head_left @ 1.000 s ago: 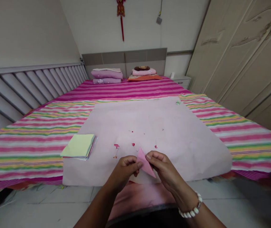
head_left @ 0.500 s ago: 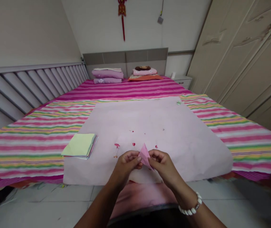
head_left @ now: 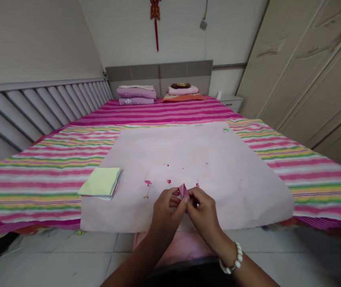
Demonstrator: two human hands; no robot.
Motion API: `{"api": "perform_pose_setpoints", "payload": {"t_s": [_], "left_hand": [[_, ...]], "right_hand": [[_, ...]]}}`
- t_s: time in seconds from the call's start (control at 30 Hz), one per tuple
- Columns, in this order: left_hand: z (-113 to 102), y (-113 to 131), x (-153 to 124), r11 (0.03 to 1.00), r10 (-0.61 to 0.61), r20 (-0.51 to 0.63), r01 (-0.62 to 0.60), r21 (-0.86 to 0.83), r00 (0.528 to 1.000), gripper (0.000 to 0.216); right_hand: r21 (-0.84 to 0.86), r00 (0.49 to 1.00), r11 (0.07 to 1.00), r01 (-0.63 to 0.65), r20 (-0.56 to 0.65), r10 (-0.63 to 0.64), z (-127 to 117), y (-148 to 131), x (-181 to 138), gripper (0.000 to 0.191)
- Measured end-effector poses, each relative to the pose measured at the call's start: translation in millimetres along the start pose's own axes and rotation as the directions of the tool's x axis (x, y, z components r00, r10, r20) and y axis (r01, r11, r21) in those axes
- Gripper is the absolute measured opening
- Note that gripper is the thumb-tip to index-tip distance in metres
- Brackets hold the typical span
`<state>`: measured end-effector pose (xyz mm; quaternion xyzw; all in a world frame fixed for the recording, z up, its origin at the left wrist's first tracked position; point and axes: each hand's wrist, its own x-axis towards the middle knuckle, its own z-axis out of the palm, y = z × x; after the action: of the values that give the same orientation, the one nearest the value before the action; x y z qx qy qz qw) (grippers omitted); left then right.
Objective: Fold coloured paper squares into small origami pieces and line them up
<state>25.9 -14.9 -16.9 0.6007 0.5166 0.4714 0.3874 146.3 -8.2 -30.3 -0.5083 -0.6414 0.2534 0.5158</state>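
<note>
Two hands closed together on one small piece: left hand (head_left: 167,207) and right hand (head_left: 204,207) meeting fingertip to fingertip, pinching a folded pink paper (head_left: 184,190) from both sides. Shows only a pointed tip above the fingers; hides the rest inside the grip. Holds it in the air just above the near edge of a large pale pink sheet (head_left: 218,159), close to the body. Wears a white bead bracelet (head_left: 233,261) on the right wrist.

Judging by its look: very light, thin, stiffer along the folds than across the flat faces, easy to crumple or tear under a hard squeeze, not slippery. Probably best taken by the creased edges or the layered corners, with finger pads and light pressure, rather than by the thin point.

Lying on the sheet just beyond the hands: a few small red paper scraps (head_left: 147,183). Further left, at the sheet's edge and partly on the bed cover: a stack of coloured paper squares (head_left: 101,182), pale yellow on top, well apart from the hands. Under all of it: a bed (head_left: 308,167) with a striped pink, yellow and green cover. At the far end, against the headboard: folded bedding and pillows (head_left: 136,93). On the wall above: a red hanging ornament (head_left: 155,12). To the right: a pale wardrobe (head_left: 308,71). Below, near the knees: a tiled floor (head_left: 53,259).
</note>
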Motion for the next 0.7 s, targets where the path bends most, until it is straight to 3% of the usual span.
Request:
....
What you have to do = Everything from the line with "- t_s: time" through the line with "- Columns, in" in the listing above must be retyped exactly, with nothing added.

Answer to the problem =
- t_s: time in seconds from the call's start (control at 30 Hz), one per tuple
- Columns, in this order: left_hand: z (-113 to 102), y (-113 to 131), x (-153 to 124), r11 (0.03 to 1.00), r10 (-0.61 to 0.61), r20 (-0.51 to 0.63), r01 (-0.62 to 0.60), r21 (-0.86 to 0.83), r00 (0.528 to 1.000), gripper (0.000 to 0.216); right_hand: r21 (-0.84 to 0.86), r00 (0.49 to 1.00), r11 (0.07 to 1.00), r01 (-0.63 to 0.65), r20 (-0.56 to 0.65), r10 (-0.63 to 0.64), z (-127 to 117), y (-148 to 131), x (-181 to 138), gripper (0.000 to 0.191)

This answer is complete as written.